One of the biggest concerns of blockchain developers, is what happens when quantum computers become a viable alternative to modern computers? In theory, their computing power could invalidate the encryption that secures blockchains from tampering. One intriguing solution suggests leveraging quantum mechanics to protect the blockchain from quantum computers.
Blockchain technology is far from easy to get your head around. We have an in-depth guide that explains it, but in a nutshell, it’s a digital ledger which uses encryption to validate new entries and protect old ones. It’s most common use is as the backbone of cryptocurrencies like Bitcoin, but it’s also found use in government systems and board gaming tablets.
One of its biggest potential problems in the future though, is that the sheer power of a quantum computer could easily break the blockchain’s encryption safeguards, giving the computer’s owner control over a blockchain’s past and future.
While quantum computers aren’t yet viable in such a scenario, they will be in the future, which is why researchers like Del Rajan have been devising potential solutions. In a paper co-authored with Matt Visser, a fellow physicist at Victoria University of Wellington in New Zealand, the pair propose a blockchain that leverages quantum entanglement — the practice of linking two or more particles together. When entangled, each particle can influence the other simultaneously, no matter the distance between them.

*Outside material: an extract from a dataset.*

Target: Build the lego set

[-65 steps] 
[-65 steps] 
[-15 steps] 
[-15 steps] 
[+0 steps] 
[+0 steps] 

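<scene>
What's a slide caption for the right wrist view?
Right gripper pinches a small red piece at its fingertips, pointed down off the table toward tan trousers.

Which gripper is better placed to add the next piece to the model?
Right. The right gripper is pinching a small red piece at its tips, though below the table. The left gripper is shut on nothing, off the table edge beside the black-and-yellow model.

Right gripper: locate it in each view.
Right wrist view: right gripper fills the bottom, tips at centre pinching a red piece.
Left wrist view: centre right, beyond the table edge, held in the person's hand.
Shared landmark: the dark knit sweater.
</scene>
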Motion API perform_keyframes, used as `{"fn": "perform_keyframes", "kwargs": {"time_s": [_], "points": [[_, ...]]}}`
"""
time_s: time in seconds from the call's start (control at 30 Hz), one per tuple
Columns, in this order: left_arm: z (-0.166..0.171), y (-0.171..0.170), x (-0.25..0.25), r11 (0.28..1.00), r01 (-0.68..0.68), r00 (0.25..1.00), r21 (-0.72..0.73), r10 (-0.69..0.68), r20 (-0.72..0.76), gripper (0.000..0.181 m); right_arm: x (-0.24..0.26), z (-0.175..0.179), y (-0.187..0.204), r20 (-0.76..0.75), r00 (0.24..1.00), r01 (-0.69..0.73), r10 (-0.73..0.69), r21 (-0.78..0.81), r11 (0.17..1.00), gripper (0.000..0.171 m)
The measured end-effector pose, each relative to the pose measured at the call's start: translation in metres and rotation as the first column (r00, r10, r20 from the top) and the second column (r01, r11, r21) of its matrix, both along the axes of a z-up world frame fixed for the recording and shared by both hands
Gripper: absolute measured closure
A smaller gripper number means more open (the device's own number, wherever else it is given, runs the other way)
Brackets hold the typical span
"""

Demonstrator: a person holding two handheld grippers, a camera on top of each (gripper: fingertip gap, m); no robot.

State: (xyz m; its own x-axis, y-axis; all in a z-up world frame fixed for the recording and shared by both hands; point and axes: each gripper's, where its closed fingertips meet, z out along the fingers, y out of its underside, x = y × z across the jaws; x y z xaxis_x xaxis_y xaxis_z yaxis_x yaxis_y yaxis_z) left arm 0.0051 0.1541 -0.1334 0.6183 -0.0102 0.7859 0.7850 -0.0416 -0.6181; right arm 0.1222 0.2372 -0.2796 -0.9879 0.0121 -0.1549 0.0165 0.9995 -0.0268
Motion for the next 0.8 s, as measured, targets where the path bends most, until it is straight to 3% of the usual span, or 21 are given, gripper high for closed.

Where traditional entanglement bridges vast distances to send information though, Rajan and Visser’s paper suggests entangling across time instead. They propose encoding the blockchain into quantum entangled photons, the most recent of which is summarily absorbed by the next one in the blockchain. In theory, this should make it possible to validate transactions, while preventing alterations to the blockchain, since the original entangled photon does not exist anymore.
Although the possibility would still exist for a hacker with massive quantum computing power to manipulate the latest photon (block), that would only invalidate that one block, making it obvious that a hack too place. Crucially though, they wouldn’t be able to tamper with the rest of the blockchain.
All of this exists in theory at the moment, though the two paper’s authors note that each component of the idea has been realized in experimental scenarios.
Perhaps the most intriguing claim of the whole paper though, is that such a system could be viewed in some measure as a “quantum networked time machine,” as Spectrum highlights.